Please print all of the records that follow with nothing altered.

= Beginning of Section =

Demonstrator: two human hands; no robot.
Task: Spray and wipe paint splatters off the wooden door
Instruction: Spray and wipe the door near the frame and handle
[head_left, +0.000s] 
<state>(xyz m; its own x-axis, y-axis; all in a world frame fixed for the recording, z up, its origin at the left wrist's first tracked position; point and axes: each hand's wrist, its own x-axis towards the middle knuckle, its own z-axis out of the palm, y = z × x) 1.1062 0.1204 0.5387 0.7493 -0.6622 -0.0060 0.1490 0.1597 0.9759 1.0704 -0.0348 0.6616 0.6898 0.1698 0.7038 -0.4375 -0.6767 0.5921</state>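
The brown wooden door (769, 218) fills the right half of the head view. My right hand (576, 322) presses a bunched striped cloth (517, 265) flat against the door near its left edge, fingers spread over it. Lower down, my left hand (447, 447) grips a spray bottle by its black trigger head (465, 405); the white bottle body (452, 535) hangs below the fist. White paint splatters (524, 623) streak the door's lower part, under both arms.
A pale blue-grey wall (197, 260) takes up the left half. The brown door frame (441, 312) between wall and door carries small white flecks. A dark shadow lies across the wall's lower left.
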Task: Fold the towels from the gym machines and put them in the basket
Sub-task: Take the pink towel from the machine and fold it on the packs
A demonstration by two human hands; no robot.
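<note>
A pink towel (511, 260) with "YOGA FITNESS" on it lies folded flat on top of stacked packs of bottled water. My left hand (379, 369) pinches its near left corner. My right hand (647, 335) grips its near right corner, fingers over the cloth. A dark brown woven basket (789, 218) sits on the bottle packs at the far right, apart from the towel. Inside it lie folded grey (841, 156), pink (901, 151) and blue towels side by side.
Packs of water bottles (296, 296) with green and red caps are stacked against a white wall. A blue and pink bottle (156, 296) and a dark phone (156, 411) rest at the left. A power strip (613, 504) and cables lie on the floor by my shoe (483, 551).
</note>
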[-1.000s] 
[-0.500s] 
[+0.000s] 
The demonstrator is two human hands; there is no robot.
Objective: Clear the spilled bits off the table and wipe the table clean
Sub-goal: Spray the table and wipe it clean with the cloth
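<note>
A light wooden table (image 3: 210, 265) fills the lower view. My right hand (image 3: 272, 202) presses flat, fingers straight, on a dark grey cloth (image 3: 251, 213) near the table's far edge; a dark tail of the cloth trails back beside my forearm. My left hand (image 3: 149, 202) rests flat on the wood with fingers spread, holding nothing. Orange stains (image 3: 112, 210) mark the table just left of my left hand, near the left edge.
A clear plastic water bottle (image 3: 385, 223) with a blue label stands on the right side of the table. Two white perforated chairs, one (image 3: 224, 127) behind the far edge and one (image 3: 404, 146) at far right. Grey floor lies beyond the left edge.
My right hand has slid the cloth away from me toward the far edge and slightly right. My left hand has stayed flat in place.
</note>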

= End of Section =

Result of the task
Demonstrator: two human hands; no robot.
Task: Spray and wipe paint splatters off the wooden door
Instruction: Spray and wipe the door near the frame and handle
[head_left, +0.000s] 
<state>(xyz m; its own x-axis, y-axis; all in a world frame fixed for the recording, z up, its origin at the left wrist's first tracked position; point and axes: each hand's wrist, its own x-axis towards the middle knuckle, its own z-axis out of the palm, y = z × x) 1.1062 0.1204 0.5387 0.7493 -0.6622 -0.0060 0.1490 0.1597 0.9759 1.0704 -0.0348 0.6616 0.6898 0.1698 0.7038 -0.4375 -0.6767 0.5921</state>
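The brown wooden door (769, 218) fills the right half of the head view. My right hand (576, 322) presses a bunched striped cloth (517, 265) flat against the door near its left edge, fingers spread over it. Lower down, my left hand (447, 447) grips a spray bottle by its black trigger head (465, 405); the white bottle body (452, 535) hangs below the fist. White paint splatters (524, 623) streak the door's lower part, under both arms.
A pale blue-grey wall (197, 260) takes up the left half. The brown door frame (441, 312) between wall and door carries small white flecks. A dark shadow lies across the wall's lower left.
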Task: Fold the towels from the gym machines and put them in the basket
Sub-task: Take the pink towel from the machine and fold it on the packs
A demonstration by two human hands; no robot.
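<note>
A pink towel (511, 260) with "YOGA FITNESS" on it lies folded flat on top of stacked packs of bottled water. My left hand (379, 369) pinches its near left corner. My right hand (647, 335) grips its near right corner, fingers over the cloth. A dark brown woven basket (789, 218) sits on the bottle packs at the far right, apart from the towel. Inside it lie folded grey (841, 156), pink (901, 151) and blue towels side by side.
Packs of water bottles (296, 296) with green and red caps are stacked against a white wall. A blue and pink bottle (156, 296) and a dark phone (156, 411) rest at the left. A power strip (613, 504) and cables lie on the floor by my shoe (483, 551).
</note>
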[-1.000s] 
[-0.500s] 
[+0.000s] 
The demonstrator is two human hands; there is no robot.
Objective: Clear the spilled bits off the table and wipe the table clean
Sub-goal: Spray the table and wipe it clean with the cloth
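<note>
A light wooden table (image 3: 210, 265) fills the lower view. My right hand (image 3: 272, 202) presses flat, fingers straight, on a dark grey cloth (image 3: 251, 213) near the table's far edge; a dark tail of the cloth trails back beside my forearm. My left hand (image 3: 149, 202) rests flat on the wood with fingers spread, holding nothing. Orange stains (image 3: 112, 210) mark the table just left of my left hand, near the left edge.
A clear plastic water bottle (image 3: 385, 223) with a blue label stands on the right side of the table. Two white perforated chairs, one (image 3: 224, 127) behind the far edge and one (image 3: 404, 146) at far right. Grey floor lies beyond the left edge.
My right hand has slid the cloth away from me toward the far edge and slightly right. My left hand has stayed flat in place.
</note>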

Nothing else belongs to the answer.